- **EXERCISE**: Find the line that holds "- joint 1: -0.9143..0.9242" in the material below. Output that line and each one after it exactly, but not the pictures.

- **GIVEN MATERIAL**:
- Opening Delimiter -
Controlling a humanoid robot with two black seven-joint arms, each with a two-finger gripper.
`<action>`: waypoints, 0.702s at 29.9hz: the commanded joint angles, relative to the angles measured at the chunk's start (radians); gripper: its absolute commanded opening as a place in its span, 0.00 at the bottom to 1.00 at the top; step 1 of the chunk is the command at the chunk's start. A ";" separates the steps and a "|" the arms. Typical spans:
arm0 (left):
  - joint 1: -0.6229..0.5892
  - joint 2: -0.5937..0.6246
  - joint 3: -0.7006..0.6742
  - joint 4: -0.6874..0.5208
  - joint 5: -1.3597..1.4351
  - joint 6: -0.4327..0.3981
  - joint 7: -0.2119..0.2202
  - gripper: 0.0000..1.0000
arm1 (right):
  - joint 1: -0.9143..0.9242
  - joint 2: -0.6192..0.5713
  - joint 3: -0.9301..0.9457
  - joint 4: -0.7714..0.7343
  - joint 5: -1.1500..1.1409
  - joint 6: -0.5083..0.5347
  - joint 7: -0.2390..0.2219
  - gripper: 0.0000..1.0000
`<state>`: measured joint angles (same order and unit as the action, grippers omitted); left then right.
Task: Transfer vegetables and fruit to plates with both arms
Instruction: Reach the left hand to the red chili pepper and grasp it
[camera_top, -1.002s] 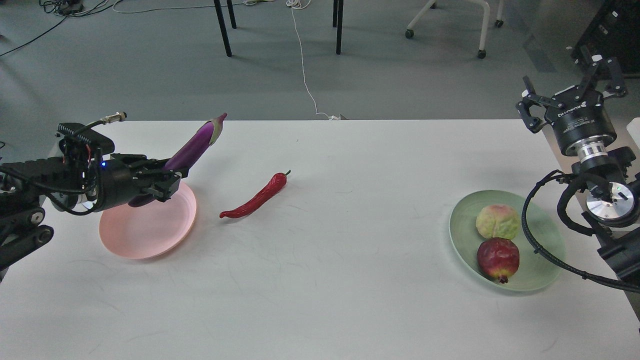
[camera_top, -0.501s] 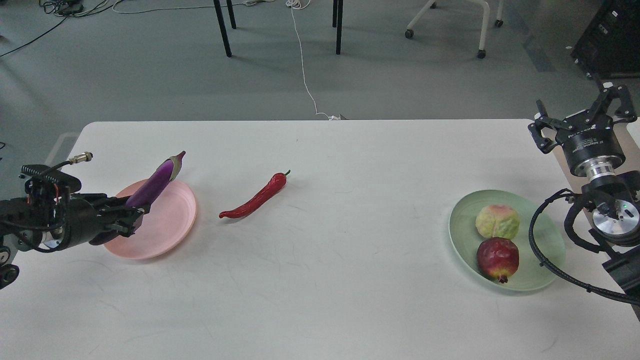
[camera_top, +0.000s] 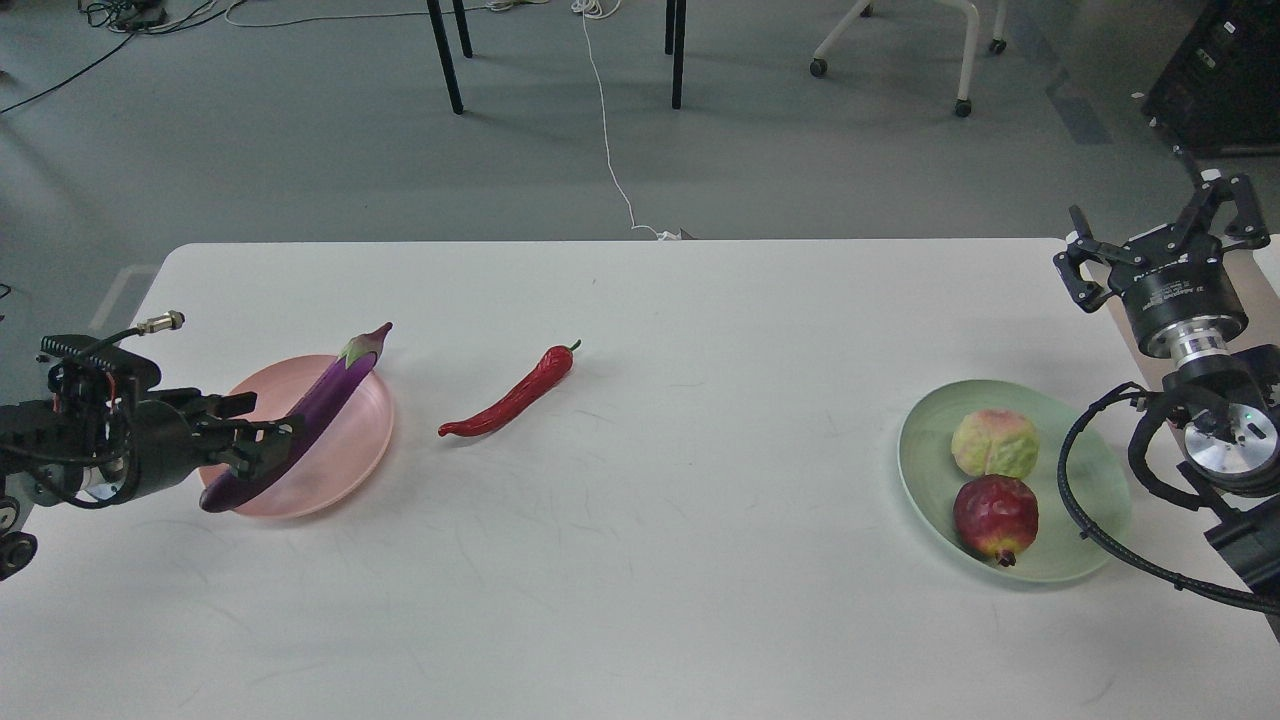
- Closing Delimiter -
- **SOLUTION TO THIS TASK**:
  - joint 1: -0.9143..0.9242
  - joint 2: -0.6192..0.5713
  - joint 3: -0.9301..0.9457
  - joint 4: -0.7714..0.7343
  - joint 5: -1.1500..1.1409
  - joint 6: -0.5083..0.5347
  - joint 7: -0.2390..0.2219
  - gripper: 0.0000..1.0000
`<state>`: measured joint angles (same order and unit as the action, grippers omitted); left then right.
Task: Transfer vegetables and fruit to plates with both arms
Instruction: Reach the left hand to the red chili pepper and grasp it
[camera_top, -1.002s] 
[camera_top, -0.501s] 
[camera_top, +0.000s] 

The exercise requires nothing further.